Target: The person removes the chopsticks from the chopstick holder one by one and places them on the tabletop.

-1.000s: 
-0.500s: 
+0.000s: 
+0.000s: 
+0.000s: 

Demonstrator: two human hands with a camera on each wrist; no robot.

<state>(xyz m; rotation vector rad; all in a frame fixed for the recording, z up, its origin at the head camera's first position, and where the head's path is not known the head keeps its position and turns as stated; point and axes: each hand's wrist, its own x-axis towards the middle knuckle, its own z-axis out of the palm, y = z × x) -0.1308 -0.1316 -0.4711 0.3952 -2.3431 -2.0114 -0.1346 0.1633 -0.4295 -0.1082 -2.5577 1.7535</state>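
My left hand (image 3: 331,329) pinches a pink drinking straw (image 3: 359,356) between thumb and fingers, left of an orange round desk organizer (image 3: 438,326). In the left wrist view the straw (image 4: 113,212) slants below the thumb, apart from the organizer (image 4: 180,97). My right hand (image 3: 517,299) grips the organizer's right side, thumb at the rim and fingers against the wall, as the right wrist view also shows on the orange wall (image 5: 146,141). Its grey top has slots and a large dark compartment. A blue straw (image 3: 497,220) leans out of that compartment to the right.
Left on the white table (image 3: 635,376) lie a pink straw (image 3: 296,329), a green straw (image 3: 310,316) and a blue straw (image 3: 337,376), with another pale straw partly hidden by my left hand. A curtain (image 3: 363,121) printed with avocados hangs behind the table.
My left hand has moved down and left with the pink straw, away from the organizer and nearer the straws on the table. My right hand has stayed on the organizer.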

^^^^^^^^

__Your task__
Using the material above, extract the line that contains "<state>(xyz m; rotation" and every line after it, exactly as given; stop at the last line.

__Answer to this problem__
<state>(xyz m; rotation vector rad; all in a frame fixed for the recording, z up, its origin at the head camera's first position, and where the head's path is not known the head keeps its position and turns as stated; point and axes: each hand's wrist, its own x-axis towards the middle knuckle, its own z-axis out of the palm, y = z × x) -0.1308 -0.1316 -0.4711 0.3952 -2.3431 -2.0114 -0.1346 0.1633 -0.4295 -0.1082 -2.5577 1.7535</state>
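My left hand (image 3: 331,329) pinches a pink drinking straw (image 3: 359,356) between thumb and fingers, left of an orange round desk organizer (image 3: 438,326). In the left wrist view the straw (image 4: 113,212) slants below the thumb, apart from the organizer (image 4: 180,97). My right hand (image 3: 517,299) grips the organizer's right side, thumb at the rim and fingers against the wall, as the right wrist view also shows on the orange wall (image 5: 146,141). Its grey top has slots and a large dark compartment. A blue straw (image 3: 497,220) leans out of that compartment to the right.
Left on the white table (image 3: 635,376) lie a pink straw (image 3: 296,329), a green straw (image 3: 310,316) and a blue straw (image 3: 337,376), with another pale straw partly hidden by my left hand. A curtain (image 3: 363,121) printed with avocados hangs behind the table.
My left hand has moved down and left with the pink straw, away from the organizer and nearer the straws on the table. My right hand has stayed on the organizer.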

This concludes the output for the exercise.